• _ASSIGNMENT_
All of the records below must be output exactly, with no pictures carried over.
:: SUPPLIED MATERIAL
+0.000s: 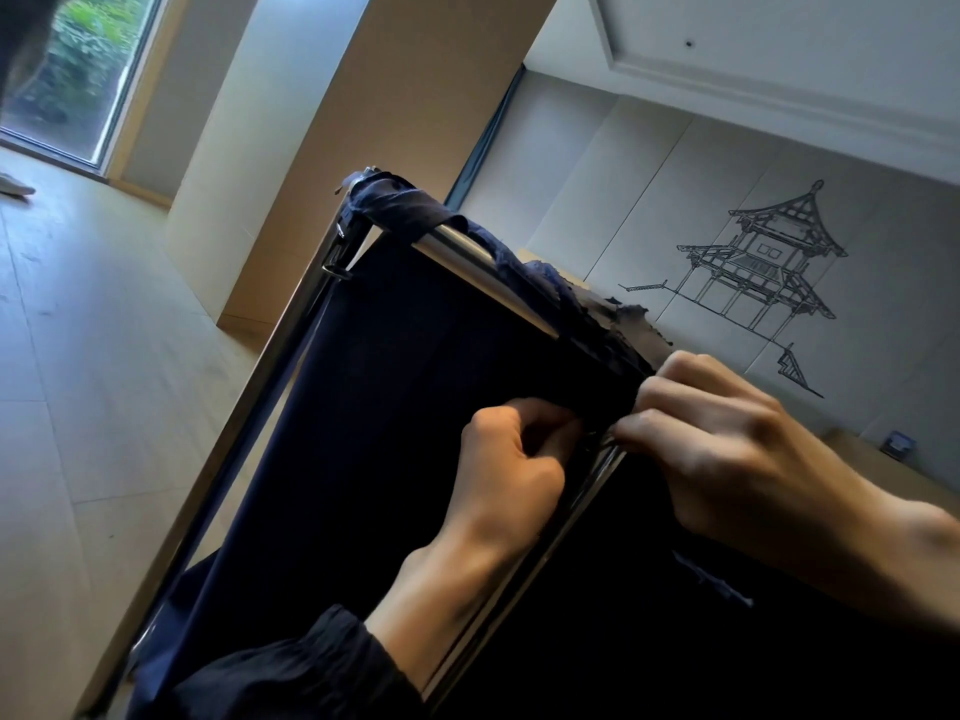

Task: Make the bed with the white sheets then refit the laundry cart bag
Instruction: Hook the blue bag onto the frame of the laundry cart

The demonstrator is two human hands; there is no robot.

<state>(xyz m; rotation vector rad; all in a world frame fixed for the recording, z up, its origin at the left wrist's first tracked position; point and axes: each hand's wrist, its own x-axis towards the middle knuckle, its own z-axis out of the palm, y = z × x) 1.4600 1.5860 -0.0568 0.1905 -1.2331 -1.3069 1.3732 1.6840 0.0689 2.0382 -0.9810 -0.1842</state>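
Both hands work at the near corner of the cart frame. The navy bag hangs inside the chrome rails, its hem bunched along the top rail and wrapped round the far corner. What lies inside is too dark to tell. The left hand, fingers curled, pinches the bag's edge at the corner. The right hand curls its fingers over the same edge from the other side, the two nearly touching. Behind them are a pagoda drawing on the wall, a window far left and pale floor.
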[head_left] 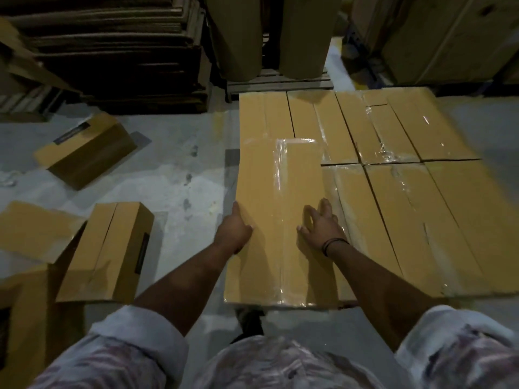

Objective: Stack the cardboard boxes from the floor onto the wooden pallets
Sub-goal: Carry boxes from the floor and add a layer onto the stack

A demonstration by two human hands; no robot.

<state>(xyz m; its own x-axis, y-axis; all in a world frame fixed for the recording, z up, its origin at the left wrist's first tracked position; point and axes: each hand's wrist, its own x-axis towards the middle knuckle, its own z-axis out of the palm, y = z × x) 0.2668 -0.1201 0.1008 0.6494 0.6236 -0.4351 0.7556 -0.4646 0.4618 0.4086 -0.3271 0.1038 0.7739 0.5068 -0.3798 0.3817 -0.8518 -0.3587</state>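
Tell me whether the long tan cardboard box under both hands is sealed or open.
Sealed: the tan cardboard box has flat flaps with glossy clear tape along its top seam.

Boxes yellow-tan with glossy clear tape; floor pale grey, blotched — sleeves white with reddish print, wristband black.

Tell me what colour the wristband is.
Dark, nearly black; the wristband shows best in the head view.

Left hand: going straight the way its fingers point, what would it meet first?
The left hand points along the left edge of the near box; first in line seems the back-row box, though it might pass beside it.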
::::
• _FINAL ANSWER_
+0.000s: 

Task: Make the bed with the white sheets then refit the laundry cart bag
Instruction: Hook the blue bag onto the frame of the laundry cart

The demonstrator is two human hands; there is no robot.

<state>(xyz m; rotation vector rad; all in a world frame fixed for the recording, z up, its origin at the left wrist's first tracked position; point and axes: each hand's wrist, its own x-axis towards the middle knuckle, its own z-axis out of the palm, y = z × x) 1.4600 1.5860 -0.0568 0.1905 -1.2331 -1.3069 1.3732 1.6840 0.0689 2.0382 -0.9810 -0.1842</state>
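Both hands work at the near corner of the cart frame. The navy bag hangs inside the chrome rails, its hem bunched along the top rail and wrapped round the far corner. What lies inside is too dark to tell. The left hand, fingers curled, pinches the bag's edge at the corner. The right hand curls its fingers over the same edge from the other side, the two nearly touching. Behind them are a pagoda drawing on the wall, a window far left and pale floor.
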[head_left] 

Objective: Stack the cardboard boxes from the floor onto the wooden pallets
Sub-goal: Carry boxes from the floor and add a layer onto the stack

A demonstration by two human hands; no robot.

<state>(xyz m; its own x-axis, y-axis; all in a world frame fixed for the recording, z up, its origin at the left wrist's first tracked position; point and axes: each hand's wrist, its own x-axis towards the middle knuckle, its own z-axis out of the palm, y = z × x) 0.2668 -0.1201 0.1008 0.6494 0.6236 -0.4351 0.7556 -0.4646 0.4618 0.4086 -0.3271 0.1038 0.7739 0.5068 -0.3798 0.3817 -0.8518 -0.3587</state>
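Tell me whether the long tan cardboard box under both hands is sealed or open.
Sealed: the tan cardboard box has flat flaps with glossy clear tape along its top seam.

Boxes yellow-tan with glossy clear tape; floor pale grey, blotched — sleeves white with reddish print, wristband black.

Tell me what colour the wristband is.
Dark, nearly black; the wristband shows best in the head view.

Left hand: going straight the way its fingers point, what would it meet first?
The left hand points along the left edge of the near box; first in line seems the back-row box, though it might pass beside it.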

No other output is needed; the exercise is complete.